Approaches to Ordering and Searching Items

For my app, the items must be ordered (and that order is editable), and my app must be able to retrieve a subset of items, based on a search term. (The current app is at https://serenenotes.hominidsoftware.com/ if you want to take a look).

One possible approach to doing this with remotestorage is to hold all the items in memory, and do sorting and searching there. However, that does not necessarily scale to thousands of items. Also, before any items can be displayed, all items must be loaded and sorted. That makes for a slow app startup.

Are other approaches to ordering and searching possible? Are there any apps which do so?

For the JavaScript client library, it would be possible to add ordering and search functionality, as the data is locally stored in IndexedDB. If I were to implement that, would the changes be accepted?

1 Like

@DougReeder That would be most welcome! However, as not all apps need search and ordering, the current rough idea for this was to add it to the data modules, as a shared utility module that can be re-used in any module.

The last big step was to make this possible in remoteStorage.js 1.0 and all of the involved module architecture/packaging changes.

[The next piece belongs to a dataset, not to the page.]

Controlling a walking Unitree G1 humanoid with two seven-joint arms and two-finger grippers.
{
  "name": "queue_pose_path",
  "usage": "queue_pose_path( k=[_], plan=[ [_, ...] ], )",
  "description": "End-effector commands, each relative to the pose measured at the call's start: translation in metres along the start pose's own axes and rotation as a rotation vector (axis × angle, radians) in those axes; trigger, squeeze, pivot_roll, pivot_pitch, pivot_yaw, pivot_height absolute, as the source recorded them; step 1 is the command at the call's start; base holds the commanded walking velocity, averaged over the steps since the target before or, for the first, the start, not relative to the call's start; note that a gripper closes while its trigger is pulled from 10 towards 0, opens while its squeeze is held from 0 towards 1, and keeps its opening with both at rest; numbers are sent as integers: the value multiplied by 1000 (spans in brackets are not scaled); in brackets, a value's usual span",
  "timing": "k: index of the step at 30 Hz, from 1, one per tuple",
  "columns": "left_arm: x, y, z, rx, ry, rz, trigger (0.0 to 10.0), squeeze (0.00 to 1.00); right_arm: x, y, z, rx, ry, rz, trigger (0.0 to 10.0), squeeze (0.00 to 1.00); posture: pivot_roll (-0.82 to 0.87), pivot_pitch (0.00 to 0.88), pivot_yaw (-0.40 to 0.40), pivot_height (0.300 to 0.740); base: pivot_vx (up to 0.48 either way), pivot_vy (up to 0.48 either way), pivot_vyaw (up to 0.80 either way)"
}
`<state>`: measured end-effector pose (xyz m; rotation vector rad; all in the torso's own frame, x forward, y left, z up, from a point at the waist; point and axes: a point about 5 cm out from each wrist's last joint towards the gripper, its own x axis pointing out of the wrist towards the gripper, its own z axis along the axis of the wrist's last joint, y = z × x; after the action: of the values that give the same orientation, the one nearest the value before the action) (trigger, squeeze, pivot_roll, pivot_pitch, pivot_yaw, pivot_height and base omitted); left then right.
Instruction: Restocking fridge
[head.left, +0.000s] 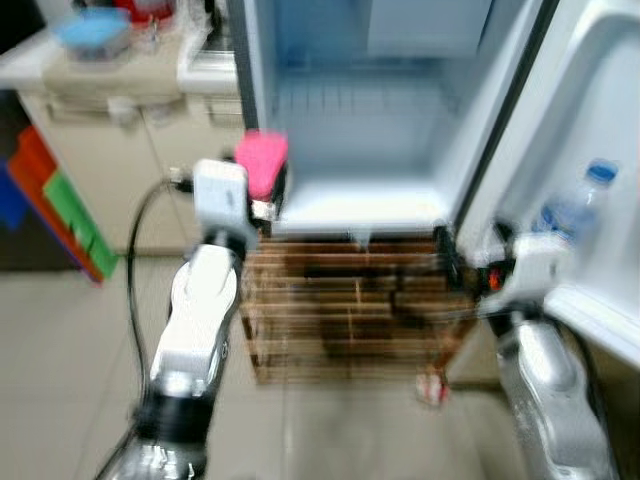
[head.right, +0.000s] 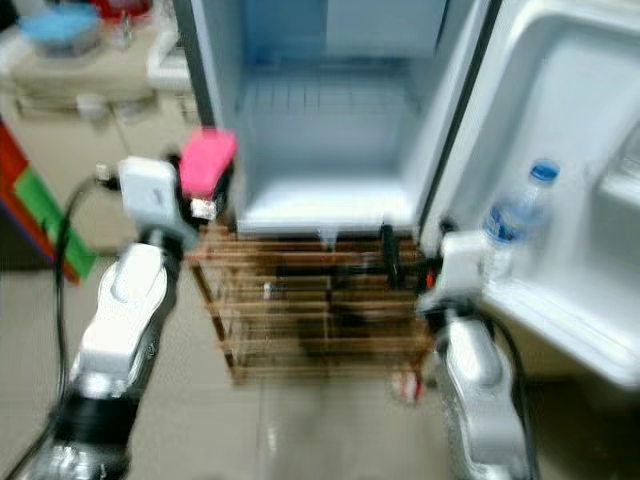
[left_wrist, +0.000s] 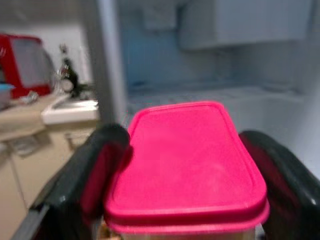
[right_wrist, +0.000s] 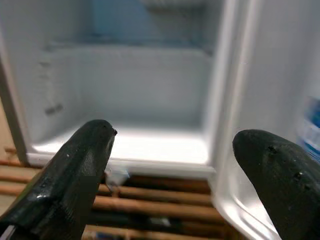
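Note:
A small white fridge (head.left: 360, 195) stands open in front of me, its inside bare and lit. My left gripper (head.left: 262, 190) is shut on a container with a pink lid (left_wrist: 187, 160), held at the fridge's lower left corner, just outside the opening. The black fingers (left_wrist: 92, 175) press both sides of the container. My right gripper (head.left: 450, 262) is open and holds nothing, low by the fridge's lower right corner, in front of the wooden rack. A water bottle (head.left: 572, 208) with a blue cap stands in the open door's shelf (head.left: 600, 310) on the right.
The fridge sits on a slatted wooden rack (head.left: 345, 310). A counter (head.left: 100, 75) with a blue bowl (head.left: 92, 30) and cabinets stand to the left. Red and green panels (head.left: 55, 205) lean at the far left. A small object (head.left: 432, 388) lies on the tiled floor.

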<state>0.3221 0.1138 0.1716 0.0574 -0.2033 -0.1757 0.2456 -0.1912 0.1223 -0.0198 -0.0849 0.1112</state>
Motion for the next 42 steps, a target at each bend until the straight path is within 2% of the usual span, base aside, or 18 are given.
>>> queue_pose_path(
  k=[1, 2, 4, 7, 11, 16, 25, 31, 35, 42],
  plan=[
    [7, 1, 1, 16, 2, 8, 10000, 0, -5, -6, 3, -11, -3, 1, 10000, 0, -134, 0, 12, 740, 0, 0, 0],
    [12, -3, 0, 16, 7, -3, 10000, 0, -14, -12, -1, -38, 23, -4, 10000, 0, -158, 0, 15, 740, 0, 0, 0],
    [14, -4, 0, 18, 13, -12, 10000, 0, -18, -15, -3, -51, 34, -7, 10000, 0, -158, 0, 15, 740, 0, 0, 0],
    [33, -11, -4, -17, 35, -39, 10000, 0, -36, -23, -7, -74, 79, -11, 10000, 0, -201, 0, 35, 740, 86, 0, 0],
    [43, -12, -4, -22, 40, -45, 10000, 0, -39, -20, -6, -68, 80, -12, 10000, 0, -215, 0, 45, 740, 341, 139, 0],
    [50, -15, -4, -19, 39, -55, 10000, 0, -46, -13, -10, -54, 101, 29, 10000, 0, -226, 0, 49, 740, 411, 200, 0],
    [51, -32, -2, -29, -11, -119, 10000, 0, -50, -17, -13, -52, 123, 16, 10000, 0, -227, 0, 48, 740, 434, 0, 0],
    [49, -39, -3, -49, -20, -147, 10000, 0, -50, -13, -14, -47, 126, 29, 10000, 0, -226, 0, 47, 740, 439, 0, 0],
    [48, -44, 0, -30, -51, -160, 10000, 0, -50, -9, -15, -42, 127, 48, 10000, 0, -226, 0, 48, 740, 337, 0, 0],
    [46, -47, -8, -58, -1, -148, 10000, 0, -54, -9, -17, -50, 149, 64, 10000, 0, -233, 0, 45, 740, 0, 0, 0]
  ],
)
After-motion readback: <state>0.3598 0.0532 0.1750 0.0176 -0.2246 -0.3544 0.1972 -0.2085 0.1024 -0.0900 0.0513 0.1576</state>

So this field is wide open to be tackled now. More importantly, the necessary parts are now in place, so one can actually solve the problem of e.g. indexing and search.

I’m sure a few people here would gladly help with development, review, and testing something like that, as it’s one of the key missing pieces for implementing apps dealing with more complex and plentiful data.

Just to illustrate the point: a contacts module e.g. would just import remotestorage-util-search for example, then maybe have some declarative way of defining indexing, caching, and folder structure for its data. Another module, say email would also do that for search, but in addition it would also import remotestorage-util-pgp in order to deal with encrypted emails.

What do you think?

Just a side note: this is only the case when IndexedDB is available, of course. Otherwise it will fall back to localStorage (e.g. FF private window) or memory (e.g. node.js without Web Storage polyfills).

For efficient implementation, I think BaseClient would need to be involved. Data modules could specify the data be indexed on certain fields.

This might be a good opportunity to set expectations around number of items in a folder. I’m thinking the practical upper limit is governed by the longest practical JSON-LD document. That would be about 128 bytes * #items?

Maybe we could create necessary public API for whatever is needed and make it available to either all data modules or add separate loading for low-level utility modules. Perhaps if you prototype it in core while keeping modularity in mind, the best solution may present itself on the way.

I’ll start work on that.

Regarding # items in a folder, if we think a Gibibyte (1073741824 bytes) is practical maximum size of the JSON-LD for a directory, we might require servers to allow at least 8388607 (2^23-1) items in a folder. Then

  1. Server implementations know they have to either allocate a sizeable buffer, or stream out the JSON-LD.
  2. Utility programs, such as Inspektor, likewise know they have to either allocate a sizeable buffer, or use a stream to parse the JSON-LD. (Other apps don’t, because they will only read their own folders.)
  3. App and data module designers know what they can design for. If a movement-tracking app wants to store minute-by-minute activity levels, they know they can fit almost 16 years of data in one directory, and search and sort to pull the desired data for any given functionality.

Fantastic! Looking forward to seeing what you come up with.

I’m not sure I understand the relevance of maximum item count in regards to search. Caching-wise it’s definitely always better to have more folders with less items per folder, because update checks are per-folder first, and per-item second. Even very few large items that combine a bunch of data can sometimes make sense imo, e.g for things like a search index or a sort list.

Oh, by the way, the legacy contacts module has some indexing and search going on in the code. I never really looked into it, but I’m sure @michielbdejong would be able to tell you more about his approach there.

Apps where two-way syncing is important (such as contacts or bookmarks) will indeed gravitate to fewer items per folder.

Other apps are oriented around one or more devices creating records, and other devices slicing up the data for analysis. (Exercise-tracking apps are in this category.) Such apps may not sync much, and will gravitate toward many items per folder (if allowed), so the searching and sorting is simpler.